/rgeo

A few tools for handling geospatial data.

Primary LanguageRGNU General Public License v3.0GPL-3.0

rgeo

This repo is an effort at consoloditating the current raster tools available on R and producing further optimised revisions of such tools. Currently, manipulating and analysing large geospatial data in R is both a rocky and slow process if you don't have a particularly fast machine. Further, not all methods work as intended and often use sub-optimal solutions.

To illustrate, below are the results for classifying and extracting the xyz values of a relatively large raster. Test results compare functions written here and those found in the raster package. All testing was conducted on a system with an i5-7300u and 8gb RAM, with Manjaro XFCE as the operating system on linux.

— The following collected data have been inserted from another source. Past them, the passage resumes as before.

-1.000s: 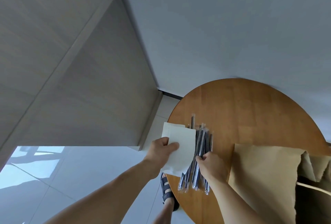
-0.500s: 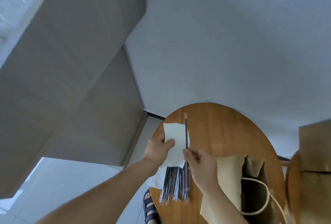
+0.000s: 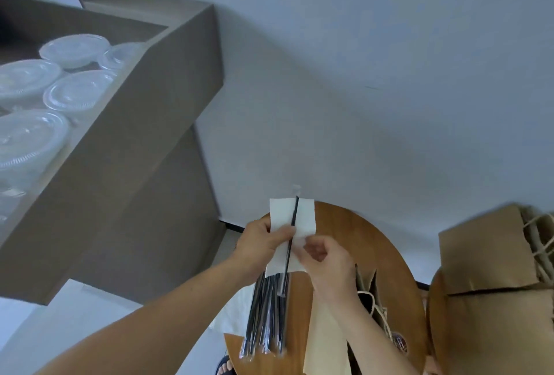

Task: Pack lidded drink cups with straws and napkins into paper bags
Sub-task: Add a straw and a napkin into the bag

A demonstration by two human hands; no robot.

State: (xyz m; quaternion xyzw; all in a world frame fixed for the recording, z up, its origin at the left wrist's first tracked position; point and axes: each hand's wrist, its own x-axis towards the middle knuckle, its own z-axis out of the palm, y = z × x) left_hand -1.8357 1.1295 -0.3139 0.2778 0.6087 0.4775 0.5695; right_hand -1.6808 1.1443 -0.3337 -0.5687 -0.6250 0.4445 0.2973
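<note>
My left hand (image 3: 262, 242) holds a white napkin (image 3: 304, 214) above the round wooden table (image 3: 353, 230), its thumb pressing a single black wrapped straw (image 3: 295, 215) against the paper. My right hand (image 3: 328, 259) is curled at the napkin's lower right edge and pinches it beside the straw. A pile of wrapped black straws (image 3: 265, 320) lies on the table below my hands. An open brown paper bag (image 3: 367, 290) with a twine handle stands just right of my right wrist. Clear lidded cups (image 3: 75, 92) sit on a shelf at upper left.
The grey-brown shelf unit (image 3: 168, 98) juts out at the left, close to the table. Flat brown paper bags (image 3: 485, 257) are stacked at the right on a second wooden surface. A white wall is behind. A sandalled foot (image 3: 223, 368) shows below the table's edge.
My right hand lifted one straw from the pile and laid it on the napkin, where my left thumb now clamps it. The view tilted up, bringing the cup shelf and stacked bags into sight.
</note>
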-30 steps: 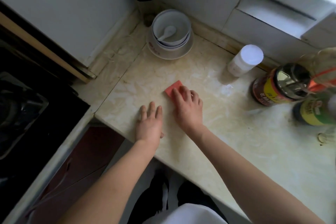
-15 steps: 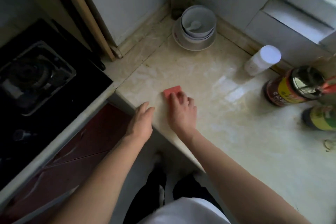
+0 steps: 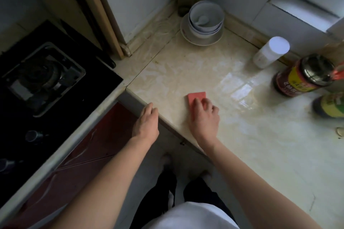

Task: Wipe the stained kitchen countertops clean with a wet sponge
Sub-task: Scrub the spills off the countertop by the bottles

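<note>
Near front edge of counter [image 3: 260, 145]: pink sponge [image 3: 197, 95] flat on surface, my right hand [image 3: 203, 117] on top, fingers [image 3: 195, 102] curled over its near half, pressing down. Left hand [image 3: 147, 124] at counter corner, fingers loose, holding nothing. Wet sheen [image 3: 242, 87] right of sponge.

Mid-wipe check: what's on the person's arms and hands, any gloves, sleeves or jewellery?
Nothing: left hand and right hand are ungloved, both forearms bare, no sleeve, watch, ring or bracelet visible. A white top shows below.
</note>
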Action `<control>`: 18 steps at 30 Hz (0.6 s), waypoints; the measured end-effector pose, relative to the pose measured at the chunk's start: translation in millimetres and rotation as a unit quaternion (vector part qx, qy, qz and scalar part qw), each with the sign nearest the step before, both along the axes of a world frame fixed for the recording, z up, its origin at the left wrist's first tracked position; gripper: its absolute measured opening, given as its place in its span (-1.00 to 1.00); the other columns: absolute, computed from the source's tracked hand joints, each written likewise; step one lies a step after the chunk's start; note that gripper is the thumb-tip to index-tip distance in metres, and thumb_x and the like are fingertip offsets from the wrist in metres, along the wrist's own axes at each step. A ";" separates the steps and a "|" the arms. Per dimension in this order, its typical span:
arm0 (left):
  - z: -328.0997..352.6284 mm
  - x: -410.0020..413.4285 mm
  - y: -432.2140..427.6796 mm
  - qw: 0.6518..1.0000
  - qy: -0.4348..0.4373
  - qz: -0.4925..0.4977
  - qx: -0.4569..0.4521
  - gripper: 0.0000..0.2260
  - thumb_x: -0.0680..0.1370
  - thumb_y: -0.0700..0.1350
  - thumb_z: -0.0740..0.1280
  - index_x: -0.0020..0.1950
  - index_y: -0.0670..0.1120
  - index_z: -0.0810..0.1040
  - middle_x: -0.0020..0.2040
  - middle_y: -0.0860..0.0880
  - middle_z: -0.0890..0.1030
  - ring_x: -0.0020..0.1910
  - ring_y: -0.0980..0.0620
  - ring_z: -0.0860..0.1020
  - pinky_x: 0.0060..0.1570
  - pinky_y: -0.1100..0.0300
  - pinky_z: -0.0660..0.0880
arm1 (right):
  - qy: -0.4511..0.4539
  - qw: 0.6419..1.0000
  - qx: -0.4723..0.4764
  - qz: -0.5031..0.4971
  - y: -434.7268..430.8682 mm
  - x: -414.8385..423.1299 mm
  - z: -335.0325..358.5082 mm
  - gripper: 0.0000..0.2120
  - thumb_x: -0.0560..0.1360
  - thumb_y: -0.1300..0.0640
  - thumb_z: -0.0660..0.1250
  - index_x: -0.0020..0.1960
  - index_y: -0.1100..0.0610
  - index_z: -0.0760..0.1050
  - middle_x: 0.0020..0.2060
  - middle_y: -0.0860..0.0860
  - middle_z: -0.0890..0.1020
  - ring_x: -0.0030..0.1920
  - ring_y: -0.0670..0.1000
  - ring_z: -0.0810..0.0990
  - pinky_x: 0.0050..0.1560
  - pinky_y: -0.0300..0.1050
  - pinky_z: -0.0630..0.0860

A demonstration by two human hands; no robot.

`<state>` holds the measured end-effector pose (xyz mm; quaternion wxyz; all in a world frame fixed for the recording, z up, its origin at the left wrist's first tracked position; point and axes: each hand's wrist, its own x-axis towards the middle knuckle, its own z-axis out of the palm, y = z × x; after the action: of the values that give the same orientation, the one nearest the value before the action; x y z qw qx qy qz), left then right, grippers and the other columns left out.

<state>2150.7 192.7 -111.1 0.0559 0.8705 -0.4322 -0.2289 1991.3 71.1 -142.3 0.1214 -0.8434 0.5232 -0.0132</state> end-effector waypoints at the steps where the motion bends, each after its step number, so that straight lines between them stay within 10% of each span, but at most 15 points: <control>1: 0.1 -0.4 -1.0 1.000 -0.003 -0.007 0.001 -0.54 0.55 -0.31 0.24 0.45 -0.13 0.32 0.59 -0.05 0.09 0.56 -0.04 0.06 0.42 0.08 0.28 | -0.004 0.999 0.006 0.047 17.8 5.1 -1.0 -0.48 0.49 0.05 0.35 0.42 -0.02 0.34 0.38 0.10 0.41 0.18 0.28 0.43 0.03 0.10 0.50; 6: 1.2 -2.8 -4.8 0.997 -0.007 -0.072 0.005 -0.51 0.53 -0.35 0.23 0.43 -0.02 0.35 0.58 -0.03 0.12 0.55 -0.06 0.10 0.37 -0.01 0.37 | -0.019 0.988 -0.004 0.156 45.9 -18.9 -1.1 -0.43 0.46 0.00 0.38 0.46 -0.06 0.36 0.41 0.04 0.42 0.21 0.22 0.43 0.04 0.07 0.48; 14: 7.1 -28.4 -30.5 0.987 0.003 -0.155 0.032 -0.43 0.50 -0.39 0.17 0.45 0.05 0.38 0.56 -0.06 0.20 0.52 -0.09 0.19 0.39 -0.04 0.35 | -0.003 0.987 -0.015 -0.158 9.8 -93.3 0.0 -0.46 0.43 -0.01 0.35 0.39 0.05 0.42 0.34 0.16 0.47 0.13 0.32 0.45 0.04 0.13 0.52; 18: 13.7 -30.4 -35.6 0.988 -0.024 -0.148 0.039 -0.55 0.50 -0.36 0.20 0.33 -0.02 0.45 0.42 -0.06 0.33 0.39 -0.11 0.34 0.25 -0.04 0.45 | -0.048 0.999 0.003 0.000 60.2 -55.3 -5.7 -0.40 0.39 -0.02 0.37 0.42 0.02 0.41 0.36 0.14 0.46 0.13 0.28 0.45 0.03 0.10 0.52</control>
<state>2120.3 157.1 -97.4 -0.0232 0.8036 -0.5482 -0.2308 1936.0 131.3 -148.0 0.1486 -0.8417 0.5165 -0.0519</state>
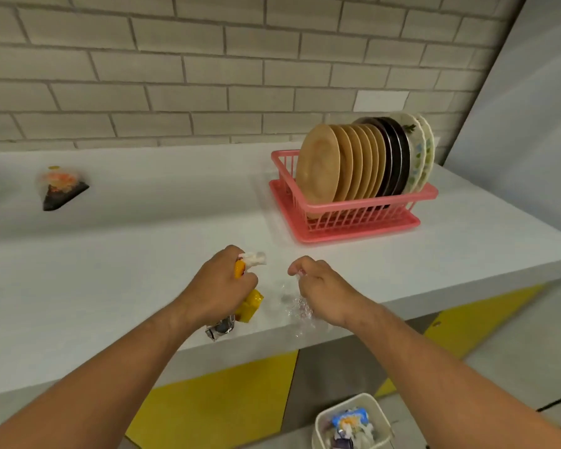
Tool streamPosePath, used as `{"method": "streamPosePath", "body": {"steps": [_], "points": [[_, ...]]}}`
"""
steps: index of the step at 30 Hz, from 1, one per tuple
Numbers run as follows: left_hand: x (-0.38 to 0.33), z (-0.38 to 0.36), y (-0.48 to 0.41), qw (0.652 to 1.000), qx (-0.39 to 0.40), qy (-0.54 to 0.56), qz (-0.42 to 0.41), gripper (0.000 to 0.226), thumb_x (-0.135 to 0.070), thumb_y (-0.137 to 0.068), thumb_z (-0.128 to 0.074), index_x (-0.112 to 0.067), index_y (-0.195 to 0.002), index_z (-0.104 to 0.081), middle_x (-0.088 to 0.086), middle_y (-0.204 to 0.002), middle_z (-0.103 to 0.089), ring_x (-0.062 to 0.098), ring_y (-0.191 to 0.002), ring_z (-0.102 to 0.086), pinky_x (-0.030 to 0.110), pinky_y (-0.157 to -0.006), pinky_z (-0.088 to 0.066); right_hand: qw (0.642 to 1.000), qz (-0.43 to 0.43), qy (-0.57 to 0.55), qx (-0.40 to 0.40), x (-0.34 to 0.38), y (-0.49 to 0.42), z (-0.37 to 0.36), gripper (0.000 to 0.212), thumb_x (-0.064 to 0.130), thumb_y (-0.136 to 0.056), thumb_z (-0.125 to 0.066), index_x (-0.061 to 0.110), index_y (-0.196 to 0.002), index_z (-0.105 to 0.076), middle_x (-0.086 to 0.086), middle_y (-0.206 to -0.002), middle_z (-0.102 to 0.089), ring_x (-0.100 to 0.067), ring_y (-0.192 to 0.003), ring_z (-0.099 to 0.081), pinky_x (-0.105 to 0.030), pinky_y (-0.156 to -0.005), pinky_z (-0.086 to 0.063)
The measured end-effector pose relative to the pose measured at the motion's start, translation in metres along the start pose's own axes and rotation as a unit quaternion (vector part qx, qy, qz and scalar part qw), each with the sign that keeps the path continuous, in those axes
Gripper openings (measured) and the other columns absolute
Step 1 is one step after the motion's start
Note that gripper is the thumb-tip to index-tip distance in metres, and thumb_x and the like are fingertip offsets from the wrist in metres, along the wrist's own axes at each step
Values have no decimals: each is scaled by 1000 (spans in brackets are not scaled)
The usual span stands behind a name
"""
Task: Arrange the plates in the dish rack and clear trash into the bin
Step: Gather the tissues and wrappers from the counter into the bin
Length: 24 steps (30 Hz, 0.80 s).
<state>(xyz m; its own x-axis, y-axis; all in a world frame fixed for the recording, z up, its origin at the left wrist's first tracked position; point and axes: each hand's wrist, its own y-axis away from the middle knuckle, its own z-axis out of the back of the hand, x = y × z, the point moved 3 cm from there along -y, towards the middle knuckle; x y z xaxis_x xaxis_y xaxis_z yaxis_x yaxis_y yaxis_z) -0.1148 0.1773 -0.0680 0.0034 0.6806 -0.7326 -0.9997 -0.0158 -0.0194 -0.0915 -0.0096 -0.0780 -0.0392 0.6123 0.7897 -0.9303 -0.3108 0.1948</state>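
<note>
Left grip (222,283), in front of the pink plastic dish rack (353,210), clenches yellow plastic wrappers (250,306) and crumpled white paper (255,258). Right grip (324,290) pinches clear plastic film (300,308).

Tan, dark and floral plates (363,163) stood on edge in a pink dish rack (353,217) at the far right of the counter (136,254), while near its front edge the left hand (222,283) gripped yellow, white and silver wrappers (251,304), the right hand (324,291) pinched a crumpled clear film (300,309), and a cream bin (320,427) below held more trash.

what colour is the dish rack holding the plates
The dish rack is pink, seen best in the head view.
</note>
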Motion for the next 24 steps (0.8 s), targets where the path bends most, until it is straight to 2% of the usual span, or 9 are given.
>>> {"method": "streamPosePath", "body": {"steps": [3, 5, 7, 9, 11, 13, 15, 20, 24], "points": [[-18, -15, 19, 999, 29, 31, -33, 11, -17, -92, -44, -19, -102, -48, 3, -89, -61, 14, -75, -61, 33, -62, -52, 1000, 1, 24, -11, -14, 25, 12, 39, 8, -96, -28, 22, -126, -49, 0, -125, -38, -14, -94, -48, -19, -63, -37], [-29, -35, 31, 995, 50, 39, -73, 12, -12, -92, -42, -18, -101, -47, 2, -88, -62, 9, -71, -62, 29, -61, -54, 999, -2, 44, -18, -35, 39, 24, 39, 9, -95, -30, 25, -127, -48, 1, -127, -39, -16, -101, -48, -22, -71, -44], [-40, -63, 39, 990, 63, 8, -122, 15, -11, -92, -43, -19, -105, -46, 2, -102, -56, 10, -84, -59, 28, -70, -51, 998, -12, 66, -14, -64, 52, 36, 39, 10, -94, -34, 28, -126, -47, 3, -126, -40, -17, -107, -48, -29, -76, -51], [-49, -98, 44, 984, 75, -14, -160, 18, -13, -93, -43, -20, -109, -45, 1, -109, -50, 11, -90, -55, 24, -73, -47, 997, -23, 77, -6, -97, 65, 46, 40, 8, -94, -38, 29, -127, -46, 2, -129, -41, -17, -110, -48, -25, -75, -49], [-58, -135, 46, 978, 89, -33, -188, 23, -19, -90, -42, -20, -112, -45, 2, -109, -49, 14, -93, -53, 28, -80, -46, 996, -37, 82, 1, -130, 75, 56, 44, 5, -93, -43, 25, -132, -45, -1, -132, -41, -17, -112, -48, -24, -82, -46], [-63, -173, 48, 976, 87, -59, -192, 31, -22, -85, -41, -16, -115, -48, 3, -110, -50, 19, -100, -50, 36, -87, -44, 993, -52, 101, 13, -163, 84, 66, 47, 4, -93, -48, 20, -136, -45, -5, -134, -42, -19, -114, -49, -23, -89, -42], [-67, -210, 48, 975, 83, -97, -184, 39, -26, -84, -42, -16, -121, -48, 3, -114, -50, 20, -104, -47, 39, -91, -40, 992, -61, 113, 16, -197, 89, 76, 49, 0, -92, -51, 18, -137, -45, -6, -135, -44, -20, -116, -49, -20, -89, -39], [-57, -303, 47, 970, 122, -160, -137, 37, -25, -92, -45, -28, -128, -36, -7, -121, -40, 14, -103, -36, 33, -88, -31, 989, -80, 126, 2, -287, 94, 89, 51, -4, -91, -51, 20, -135, -48, -5, -134, -47, -18, -119, -48, -14, -92, -33], [-17, -382, 37, 961, 172, -184, -112, 36, -26, -94, -41, -29, -129, -31, -7, -123, -38, 15, -104, -35, 32, -89, -32, 986, -108, 125, -11, -370, 94, 77, 48, 2, -93, -52, 23, -136, -47, -2, -135, -46, -15, -119, -47, -13, -91, -33]]}}
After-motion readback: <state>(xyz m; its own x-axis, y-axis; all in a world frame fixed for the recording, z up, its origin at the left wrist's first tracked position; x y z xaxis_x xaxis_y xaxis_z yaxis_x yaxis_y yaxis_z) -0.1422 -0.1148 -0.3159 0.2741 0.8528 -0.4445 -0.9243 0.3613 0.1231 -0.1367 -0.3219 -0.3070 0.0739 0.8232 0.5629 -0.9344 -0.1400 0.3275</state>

The test data used here is a digital terrain model (DTM) of Plymouth and the surrounding areas, at a resolution of ~1m. This DTM is ~317.9 Mb in GeoTiff format and contains roughly 79 million points. It was constructed from the ascii LIDAR files: SX45ne, SX45nw, SX45se, SX45sw, SX46se, SX46sw, SX55nw, SX55sw, SX56sw, which can be downloaded here.

Classifying results

Here the the raster was classified to four thresholds: min, 2m, 5m and max.

library(raster)
DTM <- raster("DTM.tif")

# rgeo 
microbenchmark::microbenchmark(classify(DTM, at = c(2,5)), times = 10L) 

# raster package
microbenchmark::microbenchmark(raster::cut(DTM, breaks = c(-10.08, 2, 5, 126.170)), times = 10L)

Unit: seconds

expr min lq mean median uq max neval
classify(DTM, at = c(2, 5)) 3.039677 3.054341 3.08061 3.064573 3.070116 3.269607 10
raster::cut(DTM, breaks = c(-10.08, 2, 5, 126.17)) 3.851293 7.822391 7.560331 8.01715 8.06603 8.207009 10

Extracting xyz results

Here the DTM was simply converted to an xyz dataframe.

library(raster)
DTM <- raster("DTM.tif")

# rgeo 
microbenchmark::microbenchmark(extract_xyz(DTM), times = 10L)

# raster package
microbenchmark::microbenchmark(raster::rasterToPoints(DTM), times = 10L)

Unit: seconds

expr min lq mean median uq max neval
extract_xyz(DTM) 3.976426 4.1043 4.095051 4.106489 4.110322 4.116398 10
raster::rasterToPoints(DTM) 4.927814 12.77142 12.00122 12.78671 12.79453 12.80327 10

Summary

Both results show that a substantial reduction in time taken can be found when revising current available methods. Speed-ups of up to ~3x were found, with optimisations remaining pure R based and not offloading any computation onto a faster C language.

Further information

Please note that the methods included in this repo are S3 functions and only support single raster layers. The S4 methods found in the raster package are still the best choice for handling more complex raster objects.